As shoppers head to the stores to take advantage of post-holiday sales or return unwanted presents, gift cards continue to make news.
The New York Post reports retailers have found a way to avoid turning over unused funds to those states that make an effort to claim the money from long neglected gift cards. (The Post estimates unused gift card balances amounted to $3.5 billion this holiday season.) Via separate gift card units — known in the industry as “giftcos” — established in states with more retailer-friendly abandoned property laws, certain chains are able to keep the money left on dormant store-issued gift cards.
The Post writes: “About half the states allow stores to pocket this easy money. In turn, retailers have become shoppers and have scouted out these friendly states as a base for their gift card units,” adding, “These moves mimic those of credit card operations, which are usually based in states that allow them to charges the highest interest rates.”
However, these out-of-state divisions don’t mean retailers can neglect home-state rules governing gift card fees and expiration. To ensure you don’t lose the money on any gift cards recieved over the holidays, be aware of the balance on your gift card and when it expires. For more on making sure you don’t lose gift card balances to retailers or the state, see “Free money: how to claim expired gift card funds.”

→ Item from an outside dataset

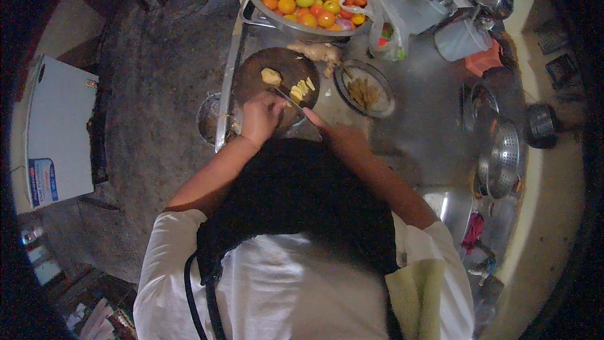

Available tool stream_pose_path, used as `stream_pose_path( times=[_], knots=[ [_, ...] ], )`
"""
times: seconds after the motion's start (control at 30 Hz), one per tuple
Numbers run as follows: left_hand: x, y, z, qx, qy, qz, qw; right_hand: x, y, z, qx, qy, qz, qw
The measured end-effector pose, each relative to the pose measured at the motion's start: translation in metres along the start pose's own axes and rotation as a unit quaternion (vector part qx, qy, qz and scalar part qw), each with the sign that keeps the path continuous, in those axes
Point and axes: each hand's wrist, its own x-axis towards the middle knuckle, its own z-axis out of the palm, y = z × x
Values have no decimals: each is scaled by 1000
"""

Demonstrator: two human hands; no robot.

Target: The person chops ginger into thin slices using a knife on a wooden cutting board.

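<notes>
My right hand grips a knife, its forefinger stretched along the blade's back. The blade lies over a round, dark wooden cutting board. Just left of it, my left hand rests at the board's near side with fingers curled in; whatever they may pinch is hidden. Several pale yellow ginger slices lie at the board's right part. A larger cut ginger piece sits beyond the knife tip. Behind the board, partly over its rim, is an unpeeled ginger root.
Right of the board stands a round dish holding brownish stalk-like pieces. A metal basin of tomatoes is at the back, beside a plastic bag. Below the counter's left edge is a metal bowl. Strainers line the right.
</notes>
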Motion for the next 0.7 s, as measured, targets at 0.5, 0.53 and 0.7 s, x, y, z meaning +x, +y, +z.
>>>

Speaking of state laws and gift cards, the calendar change to 2008 brought with it new rules addressing unclaimed property. In California, retailers have to give shoppers gift card balances in cash when there is less than $10 remaining on a gift card. That should mean extra pocket money for shoppers who previously may have had too little money to afford anything at a given store, instead opting to simply throw the card away. This new law even covers gift cards purchased before the rule went into effect.
Meanwhile, the Network Branded Prepaid Card Association reminds consumers that certain gas stations now allow consumers to pay at the pump with gift cards. At such locations, drivers can put an amount up to the value of their gift cards into their tanks. But a gift card can’t always be redeemed for unleaded with a card swipe. Consumers visiting some gas stations will find that paying at the pump “can trigger a preauthorization transaction that results in your card being declined, even though you have enough funds to pay for the gas you intend to pump.”
That would appear to be due to the same strategy employed by merchants who choose to temporarily “block” more of cardholders’ credit limits than necessary when they pay at a pump with traditional credit cards.
Although I’m not sure how drivers will know whether their gift card is accepted pump-side (since I’ve personally never noticed any sign that a given gas station takes gift cards in the first place), if not accepted, the NBPCA says consumers should just let their cashier know they will be using a gift card and pay inside. Still, with the price of gas being what it is, your balance will have to be pretty large in order to fill up your tank with a gift card alone.